Gesù si appella al racconto della creazione e dichiara che l’unità della coppia è inscritta nella struttura umana è come l’unità di un unico corpo: “Essi saranno una carne sola”, come una sola persona. “Nel matrimonio si attua una profonda comunione di vita garantita da due principi: a) La parola originale di Dio che ha creato l’essere umano come essere complementare; b) il dono totale di sé, che permette di vincere gli egoismi derivati dal peccato e di tornare al principio dell’uguaglianza della creazione. Il matrimonio non si può più intendere come diritto dell’uno sull’altro, ma come unità originale e responsabile tra due esseri umani” (X. Pikaza).

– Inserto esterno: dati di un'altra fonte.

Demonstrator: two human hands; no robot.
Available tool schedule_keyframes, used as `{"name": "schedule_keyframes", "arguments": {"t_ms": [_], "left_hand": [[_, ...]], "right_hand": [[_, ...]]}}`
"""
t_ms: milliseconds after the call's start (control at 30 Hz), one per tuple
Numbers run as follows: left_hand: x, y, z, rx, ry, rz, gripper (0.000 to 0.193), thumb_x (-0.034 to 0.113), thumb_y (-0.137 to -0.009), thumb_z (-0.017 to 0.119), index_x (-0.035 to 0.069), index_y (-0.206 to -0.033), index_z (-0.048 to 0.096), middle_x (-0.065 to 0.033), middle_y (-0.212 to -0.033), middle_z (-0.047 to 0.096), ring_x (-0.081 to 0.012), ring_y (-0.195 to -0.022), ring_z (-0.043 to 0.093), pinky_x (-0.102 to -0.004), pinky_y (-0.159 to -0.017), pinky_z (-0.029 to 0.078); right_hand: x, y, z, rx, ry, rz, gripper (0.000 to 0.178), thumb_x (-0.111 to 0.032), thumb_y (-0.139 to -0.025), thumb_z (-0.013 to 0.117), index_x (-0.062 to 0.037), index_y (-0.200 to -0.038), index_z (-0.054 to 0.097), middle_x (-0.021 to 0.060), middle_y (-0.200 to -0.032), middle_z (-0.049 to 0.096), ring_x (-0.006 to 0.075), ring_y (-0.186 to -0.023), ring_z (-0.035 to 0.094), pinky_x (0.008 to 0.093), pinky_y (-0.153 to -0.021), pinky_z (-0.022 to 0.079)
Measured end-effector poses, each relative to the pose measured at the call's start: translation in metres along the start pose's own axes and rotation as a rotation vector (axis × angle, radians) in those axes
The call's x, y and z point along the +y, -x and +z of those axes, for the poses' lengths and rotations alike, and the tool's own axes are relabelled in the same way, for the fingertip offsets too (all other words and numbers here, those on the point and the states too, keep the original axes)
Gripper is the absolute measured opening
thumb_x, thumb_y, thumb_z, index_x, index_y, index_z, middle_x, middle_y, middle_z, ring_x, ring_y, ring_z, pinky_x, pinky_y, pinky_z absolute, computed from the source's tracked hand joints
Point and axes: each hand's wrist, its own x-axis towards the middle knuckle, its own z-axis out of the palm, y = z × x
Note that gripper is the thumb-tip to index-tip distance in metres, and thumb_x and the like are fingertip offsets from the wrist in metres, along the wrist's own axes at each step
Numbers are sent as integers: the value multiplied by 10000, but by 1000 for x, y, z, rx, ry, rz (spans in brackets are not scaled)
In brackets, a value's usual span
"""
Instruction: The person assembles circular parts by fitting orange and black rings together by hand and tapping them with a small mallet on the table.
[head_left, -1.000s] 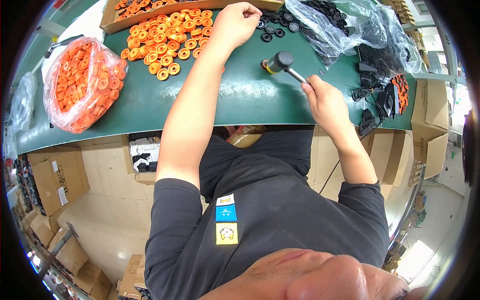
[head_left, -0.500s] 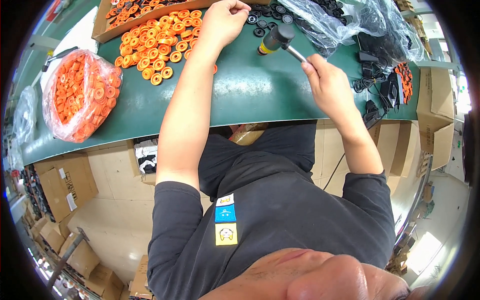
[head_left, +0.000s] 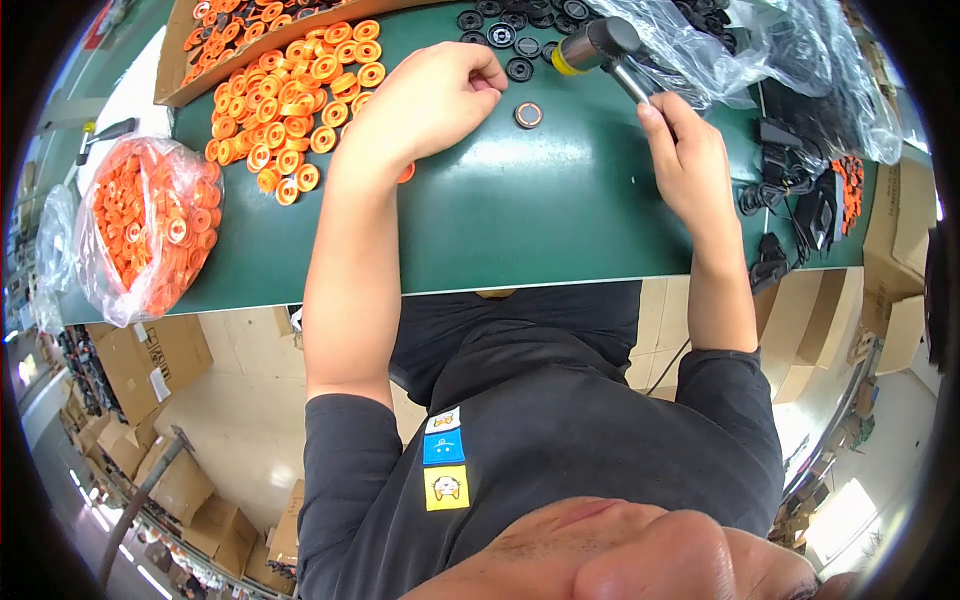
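Fingers of the right hand (head_left: 690,160) wrap tightly around the handle of a small mallet (head_left: 600,45), its head raised over the green table (head_left: 520,220) with a yellow face at one end; fingers of the left hand (head_left: 430,100) are curled loosely, knuckles down on the table, and whether they pinch anything cannot be told. Between the two hands lies one round disc (head_left: 528,115) — dark rim, paler middle — flat on the table, just beside the left fingertips; orange rings (head_left: 300,90) spread to the left, small black rings (head_left: 510,30) sit beyond, and a clear bag of orange rings (head_left: 150,225) rests at the table's left end.
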Motion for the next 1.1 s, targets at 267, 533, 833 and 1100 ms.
{"name": "schedule_keyframes", "arguments": {"t_ms": [267,533,833,1100], "left_hand": [[3,6,6,77,-27,0,164,84,-937,581,-16,-1023,677,-136,-926,696,-240,-879,668,-330,-813,517],[1,2,9,148,-3,-12,182,70,-932,544,-20,-1029,670,-161,-889,694,-276,-863,675,-363,-804,524],[-19,-7,10,150,181,-105,196,94,-960,535,-11,-1065,663,-68,-885,655,-156,-757,649,-304,-709,534],[-16,-7,10,149,146,-126,200,109,-957,546,-7,-1068,666,-67,-888,665,-142,-732,645,-307,-693,527]], "right_hand": [[-9,5,-9,-191,-83,-27,200,-231,-979,607,-34,-945,610,196,-750,627,417,-703,619,475,-617,472],[-29,0,-15,-286,144,-204,229,-257,-980,582,-46,-906,538,183,-764,631,427,-734,626,526,-630,482],[-47,7,-15,-199,136,-219,226,-255,-988,572,-46,-914,529,184,-755,616,426,-728,618,519,-629,478],[-35,8,-10,-227,173,-227,229,-263,-992,569,-48,-920,534,187,-759,619,425,-728,616,518,-633,476]]}}
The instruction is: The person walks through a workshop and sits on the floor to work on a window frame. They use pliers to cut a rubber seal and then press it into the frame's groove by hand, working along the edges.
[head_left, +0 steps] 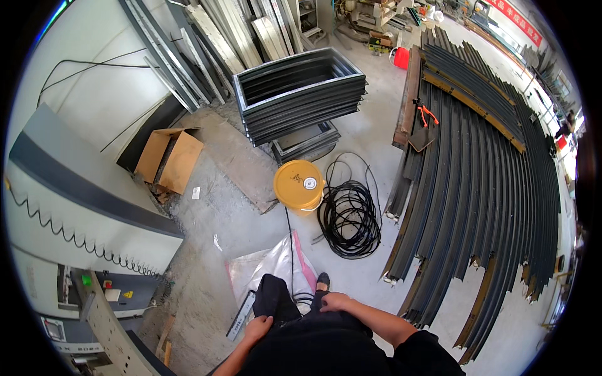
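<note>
My left hand lies at my left thigh with its fingers curled in, gripping the cloth of my black trousers. On the other thigh my right hand is also closed, its fingers bunched on the trousers; the fingertips are partly hidden. Just left of my left knee a flat grey strip with dark marks slants over the floor. A white woven sack with a pink edge lies under and ahead of my legs. Black cable runs across it.
Ahead stand a yellow lidded bucket, coiled black cable and stacked dark rectangular frames. Long dark metal profiles fill the right, with orange-handled pliers on top. A cardboard box and a grey machine are left.
</note>
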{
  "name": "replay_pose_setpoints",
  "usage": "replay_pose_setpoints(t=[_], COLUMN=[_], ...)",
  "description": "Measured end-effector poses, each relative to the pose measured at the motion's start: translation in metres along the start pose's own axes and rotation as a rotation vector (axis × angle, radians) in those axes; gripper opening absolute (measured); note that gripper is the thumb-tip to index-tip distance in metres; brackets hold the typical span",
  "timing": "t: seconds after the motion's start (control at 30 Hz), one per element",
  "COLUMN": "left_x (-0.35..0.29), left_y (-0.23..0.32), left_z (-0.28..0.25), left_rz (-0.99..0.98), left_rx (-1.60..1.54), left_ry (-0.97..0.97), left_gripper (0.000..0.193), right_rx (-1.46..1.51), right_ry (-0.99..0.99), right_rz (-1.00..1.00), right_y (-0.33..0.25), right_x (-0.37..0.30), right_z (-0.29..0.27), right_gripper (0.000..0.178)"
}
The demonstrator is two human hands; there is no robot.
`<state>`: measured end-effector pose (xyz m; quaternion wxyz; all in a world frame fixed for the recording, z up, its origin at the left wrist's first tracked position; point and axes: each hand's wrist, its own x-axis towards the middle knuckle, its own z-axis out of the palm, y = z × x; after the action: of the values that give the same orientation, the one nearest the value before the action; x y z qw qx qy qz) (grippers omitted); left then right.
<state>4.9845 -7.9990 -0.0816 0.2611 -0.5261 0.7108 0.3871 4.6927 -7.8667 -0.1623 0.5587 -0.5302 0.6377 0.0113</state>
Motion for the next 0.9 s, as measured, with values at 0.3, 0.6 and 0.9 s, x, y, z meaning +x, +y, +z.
replay_pose_setpoints(t=[0.3,0.6,0.9], left_x=[0.147,0.291,0.360], left_y=[0.102,0.125,0.148], left_z=[-0.169,-0.328,-0.420], left_rz=[0.209,0.329,0.238], left_rx=[0.190,0.256,0.067], left_ry=[-0.256,-0.373,-0.414], left_gripper=[0.059,0.063,0.065], right_rx=[0.261,-0.004,0.090], right_ry=[0.326,0.861,0.755], right_rz=[0.281,0.495,0.559], right_y=[0.026,-0.060,-0.118], right_x=[0.071,0.130,0.158], right_z=[-0.092,-0.274,-0.426], right_gripper=[0.042,0.026,0.025])
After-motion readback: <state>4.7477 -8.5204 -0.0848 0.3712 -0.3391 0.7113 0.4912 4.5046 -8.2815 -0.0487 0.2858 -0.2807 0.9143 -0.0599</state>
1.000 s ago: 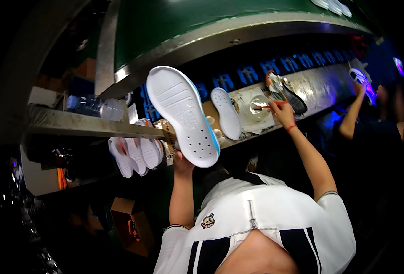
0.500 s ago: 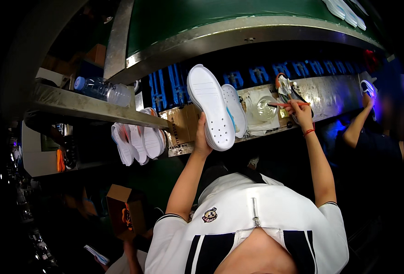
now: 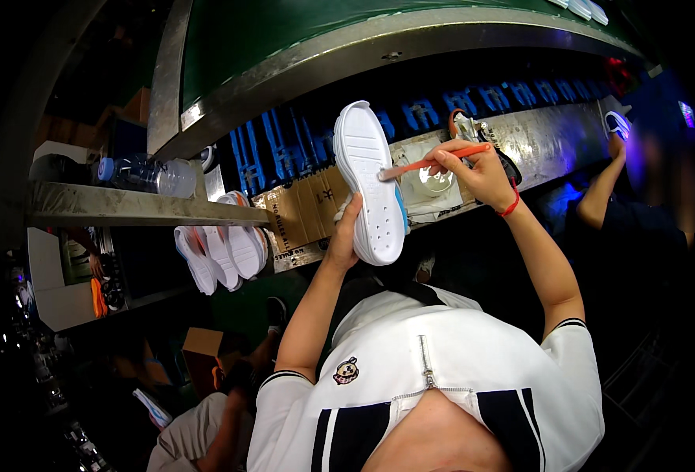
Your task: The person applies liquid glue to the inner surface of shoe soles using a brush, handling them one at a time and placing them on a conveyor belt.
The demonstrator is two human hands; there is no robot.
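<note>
My left hand (image 3: pixel 344 237) is closed round the near left edge of a white shoe sole (image 3: pixel 367 149), held tilted with its grooved, hole-dotted face toward me. A blue edge shows along its right side; whether it belongs to a second sole behind cannot be told. A brush (image 3: pixel 430 164) with an orange handle is gripped in the fingers of my right hand (image 3: pixel 481 175). Its tip touches the sole's face around the middle. Behind the brush, a round clear dish (image 3: pixel 435 184) rests on pale, stained sheeting, partly covered by my right hand.
Several white soles (image 3: pixel 220 253) lean at the bench's left, beyond a metal bar (image 3: pixel 147 208). Flattened cardboard (image 3: pixel 304 211) covers part of the bench. Blue clamps line its back. A plastic bottle (image 3: pixel 155 173) lies far left. Another person's hand (image 3: pixel 615 145) holds a shoe at right.
My right hand has moved left with the brush, from over the dish to the sole. The sole in my left hand now covers most of the other sole seen beside it earlier.
</note>
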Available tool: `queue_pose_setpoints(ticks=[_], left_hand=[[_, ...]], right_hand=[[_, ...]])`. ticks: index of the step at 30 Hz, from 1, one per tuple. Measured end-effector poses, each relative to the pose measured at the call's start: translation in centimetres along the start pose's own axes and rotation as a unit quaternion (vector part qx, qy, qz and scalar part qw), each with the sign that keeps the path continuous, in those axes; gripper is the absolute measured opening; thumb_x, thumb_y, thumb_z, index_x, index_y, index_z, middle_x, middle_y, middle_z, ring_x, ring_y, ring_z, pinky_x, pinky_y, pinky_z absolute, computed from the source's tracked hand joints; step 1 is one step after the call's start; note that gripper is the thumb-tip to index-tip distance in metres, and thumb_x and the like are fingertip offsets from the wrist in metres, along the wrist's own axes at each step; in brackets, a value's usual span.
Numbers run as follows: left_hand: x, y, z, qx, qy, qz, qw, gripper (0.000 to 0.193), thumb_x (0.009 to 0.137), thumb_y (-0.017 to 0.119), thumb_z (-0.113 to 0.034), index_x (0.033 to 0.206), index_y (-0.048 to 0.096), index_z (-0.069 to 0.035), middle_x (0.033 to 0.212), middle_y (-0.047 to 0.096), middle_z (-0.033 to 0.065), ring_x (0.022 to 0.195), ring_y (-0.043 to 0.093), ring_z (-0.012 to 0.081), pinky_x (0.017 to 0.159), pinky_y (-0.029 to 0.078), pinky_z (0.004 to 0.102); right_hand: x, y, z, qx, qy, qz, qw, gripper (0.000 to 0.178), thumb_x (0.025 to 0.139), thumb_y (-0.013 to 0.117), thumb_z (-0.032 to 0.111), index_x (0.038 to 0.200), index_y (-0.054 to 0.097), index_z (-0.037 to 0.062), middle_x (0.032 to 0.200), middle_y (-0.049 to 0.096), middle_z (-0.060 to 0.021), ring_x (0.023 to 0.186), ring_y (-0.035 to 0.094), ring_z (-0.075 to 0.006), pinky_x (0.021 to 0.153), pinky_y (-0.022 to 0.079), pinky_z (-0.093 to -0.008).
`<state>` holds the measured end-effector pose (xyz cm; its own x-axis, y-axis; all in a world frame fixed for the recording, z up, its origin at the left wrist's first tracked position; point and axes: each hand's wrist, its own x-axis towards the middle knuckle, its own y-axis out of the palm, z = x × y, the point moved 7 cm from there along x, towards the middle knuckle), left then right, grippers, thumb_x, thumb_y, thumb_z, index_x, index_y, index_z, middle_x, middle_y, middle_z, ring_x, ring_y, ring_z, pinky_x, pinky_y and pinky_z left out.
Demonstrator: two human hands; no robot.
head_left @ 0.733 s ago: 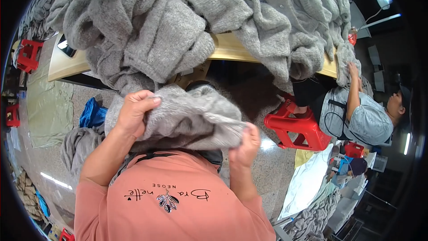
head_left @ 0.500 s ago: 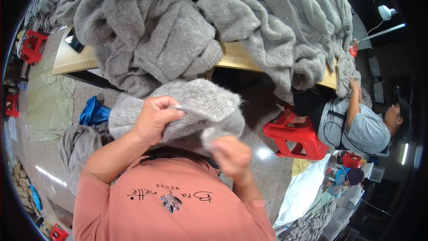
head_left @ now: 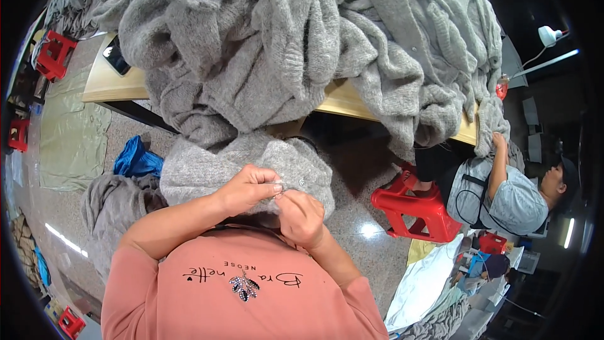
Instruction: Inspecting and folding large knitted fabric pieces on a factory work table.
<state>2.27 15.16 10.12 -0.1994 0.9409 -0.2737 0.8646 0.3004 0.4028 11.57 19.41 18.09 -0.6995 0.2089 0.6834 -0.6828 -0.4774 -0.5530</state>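
Observation:
A fuzzy grey knitted sweater (head_left: 196, 175) lies bunched over my lap, just in front of my body. My left hand (head_left: 246, 190) is closed, pinching the sweater's edge between thumb and forefinger. Right beside it, my right hand (head_left: 302, 219) is closed too, its fingertips pressed on the same edge, nearly touching the left thumb. Anything small between the fingertips is too fine to make out. Close to the hands, a small round spot like a button shows on the knit. The sweater's lower part is hidden behind my hands and forearms.
A large heap of grey knitwear (head_left: 251, 44) covers the wooden table (head_left: 116, 88) ahead and hangs over its edge. A phone (head_left: 116, 56) lies at its left corner. Left on the floor are a blue cloth (head_left: 137, 158) and more grey knitwear (head_left: 116, 204). A co-worker (head_left: 503, 182) sits right, near a red stool (head_left: 412, 209).
My right hand has moved left and up to meet my left hand, which shifted right and down. The sweater's raised part has dropped and flattened. The view has shifted slightly.

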Motion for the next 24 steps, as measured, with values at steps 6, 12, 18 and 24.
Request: queue_pose_setpoints(ticks=[6, 12, 18, 24], left_hand=[[-0.6, -0.2, -1.6, 0.034, 0.013, -0.04, 0.999, 0.008, 0.084, 0.056, -0.006, 0.084, 0.062, -0.001, 0.059, 0.05, -0.0062, 0.054, 0.04, 0.0002, 0.045, 0.031, 0.0183], [-0.3, -1.4, -1.5, 0.113, 0.072, -0.108, 0.985, 0.008, 0.079, 0.06, -0.001, 0.085, 0.065, 0.0, 0.063, 0.056, -0.0038, 0.057, 0.046, 0.0016, 0.048, 0.036, 0.0179], [-1.1, -1.5, -1.6, 0.238, 0.125, -0.152, 0.951, 0.012, 0.072, 0.063, 0.004, 0.082, 0.065, -0.001, 0.069, 0.063, 0.0044, 0.06, 0.054, 0.0062, 0.052, 0.043, 0.0216], [-1.1, -0.8, -3.0, 0.325, 0.225, -0.145, 0.907, 0.017, 0.068, 0.06, 0.006, 0.08, 0.065, -0.005, 0.066, 0.06, 0.0114, 0.056, 0.058, 0.0213, 0.049, 0.044, 0.0286]], right_hand=[[-0.3, 0.1, -1.7, -0.007, 0.065, -0.013, 0.998, 0.023, 0.062, 0.057, -0.01, 0.083, 0.057, -0.0012, 0.079, 0.055, -0.0127, 0.059, 0.057, -0.0236, 0.049, 0.046, -0.03], [-0.5, 1.2, -4.3, 0.113, 0.18, 0.011, 0.977, 0.025, 0.063, 0.056, -0.012, 0.085, 0.057, 0.0003, 0.084, 0.057, -0.0132, 0.062, 0.058, -0.0248, 0.056, 0.048, -0.0301], [-2.5, 2.6, -6.5, 0.269, 0.343, 0.075, 0.897, 0.023, 0.066, 0.054, -0.011, 0.086, 0.057, -0.0002, 0.08, 0.058, -0.0074, 0.066, 0.055, -0.0128, 0.058, 0.045, -0.0235], [-3.0, 3.3, -7.7, 0.332, 0.427, 0.127, 0.832, 0.024, 0.069, 0.053, -0.008, 0.092, 0.058, -0.0016, 0.077, 0.059, -0.0041, 0.07, 0.053, -0.0073, 0.063, 0.044, -0.0228]])
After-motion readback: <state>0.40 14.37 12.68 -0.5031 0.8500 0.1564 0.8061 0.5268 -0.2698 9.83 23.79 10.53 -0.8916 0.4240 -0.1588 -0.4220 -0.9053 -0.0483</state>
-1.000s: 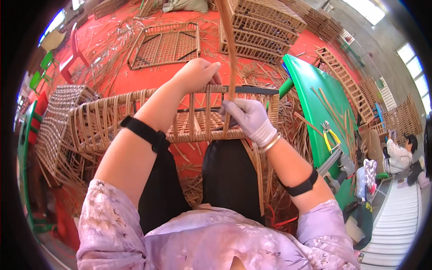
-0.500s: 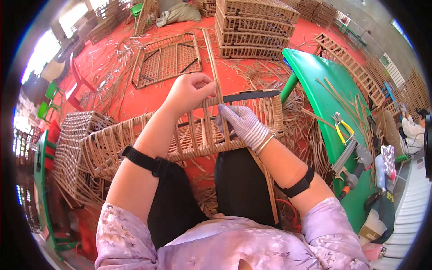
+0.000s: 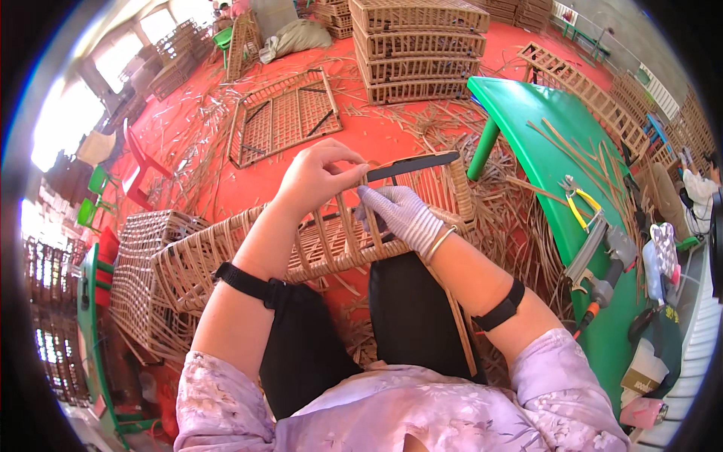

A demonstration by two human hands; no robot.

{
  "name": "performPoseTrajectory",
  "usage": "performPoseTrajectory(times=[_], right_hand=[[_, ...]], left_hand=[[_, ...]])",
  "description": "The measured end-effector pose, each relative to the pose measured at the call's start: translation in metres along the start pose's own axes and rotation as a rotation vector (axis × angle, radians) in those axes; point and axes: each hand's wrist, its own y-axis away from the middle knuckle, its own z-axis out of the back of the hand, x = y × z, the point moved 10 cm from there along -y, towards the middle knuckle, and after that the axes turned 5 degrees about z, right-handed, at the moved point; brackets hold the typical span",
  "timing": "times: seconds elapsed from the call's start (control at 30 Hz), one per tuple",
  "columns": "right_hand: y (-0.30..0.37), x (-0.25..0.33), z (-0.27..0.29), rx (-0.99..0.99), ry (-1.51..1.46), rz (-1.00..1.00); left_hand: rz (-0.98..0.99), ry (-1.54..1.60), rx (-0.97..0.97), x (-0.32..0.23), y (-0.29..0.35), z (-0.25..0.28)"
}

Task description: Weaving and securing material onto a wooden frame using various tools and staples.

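A long wicker basket (image 3: 320, 267) with an open slatted side lies across in front of my thighs. My bare left hand (image 3: 320, 175) is at its far rim, thumb and forefinger pinched together on a rattan strip. My right hand (image 3: 399, 215), in a striped glove, is closed round the basket's side just right of there, its thumb up near the left fingertips. Some of its fingers are hidden behind the weave. A flat black bar (image 3: 413, 166) runs along the far rim, right of my fingertips.
A green table (image 3: 527, 124) at the right bears yellow-handled cutters (image 3: 581, 202), a power tool (image 3: 602, 286) and loose strips. Another woven basket (image 3: 151, 275) stands at the left. Ahead are a basket frame (image 3: 286, 117) and stacked baskets (image 3: 422, 56). Rattan scraps litter the red floor.
The rattan strip that stood upright above the rim no longer sticks up; it seems bent down at my left fingertips. My left hand has turned with it, and the view has shifted slightly.
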Motion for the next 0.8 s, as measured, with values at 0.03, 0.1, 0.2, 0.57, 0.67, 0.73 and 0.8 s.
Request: performPoseTrajectory(times=[0.03, 0.1, 0.2, 0.57, 0.67, 0.73, 0.8], right_hand=[[0.001, 0.001, -0.001, -0.001, -0.002, 0.001], [0.002, 0.000, -0.003, 0.013, -0.042, -0.033], [0.001, 0.000, 0.004, -0.043, -0.049, -0.085], [0.001, 0.004, 0.008, -0.085, -0.468, 0.085], [0.005, 0.003, 0.007, -0.043, -0.067, 0.072], [0.007, 0.001, 0.013, -0.133, 0.233, 0.116], [0.019, 0.017, 0.020, -0.175, 0.429, 0.164]], left_hand=[[-0.010, -0.032, 0.001, -0.004, 0.001, 0.000], [0.015, -0.051, 0.030, -0.002, 0.001, -0.003], [0.046, -0.069, 0.049, 0.005, 0.000, -0.003], [0.207, -0.079, 0.178, 0.021, -0.005, -0.014], [0.252, -0.050, 0.220, 0.027, -0.005, -0.018], [0.227, -0.100, 0.244, 0.022, -0.005, -0.018], [0.221, -0.090, 0.241, 0.023, -0.007, -0.018]])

L’incontro di Gesù con i farisei si conclude con il delizioso quadretto dell’incontro di Gesù con i bambini. Egli dà via libera ai sentimenti di paterna tenerezza: li accoglie con aperta e cordiale benevolenza e li benedice. I discepoli in questa circostanza, in coerenza con la mentalità corrente circa i piccoli, reagiscono energicamente e si sbracciano per impedire che quei marmocchi gli si avvicinino. Ma c’è un imprevisto…Alla loro reazione ostile e scomposta fa riscontro una risoluta indignazione del Maestro stesso verso di loro: “nel vedere questo si indignò” (v.14).
Qui abbiamo l’unico testo in tutto il Nuovo Testamento in cui ricorre il vero greco aganaktèo riferito a Gesù: è un verbo che esprime “vibrato disappunto, contrarietà, indignazione”. Dopo il rabbuffo ai Dodici, Gesù mette generosamente a disposizione dei piccoli tutta la sua persona, il suo tempo e il suo cuore, ben felice di stare con loro, e con squisita tenerezza “materna” li abbraccia e li benedice. Il verbo usato per esprimere l’abbraccio ricorre due volte soltanto nel NT (e nel Vangelo di Marco) e ambedue le volte è riferito ai bambini e ha per soggetto Gesù:
Mc 10,6: “…e prendendoli fra le braccia (enankalisàmenos) e imponendo loro le mani, li benediceva”.
Mc 9,36: “e, preso un bambino, lo pose in mezzo
e abbracciandolo (enankalisàmos) disse loro…”.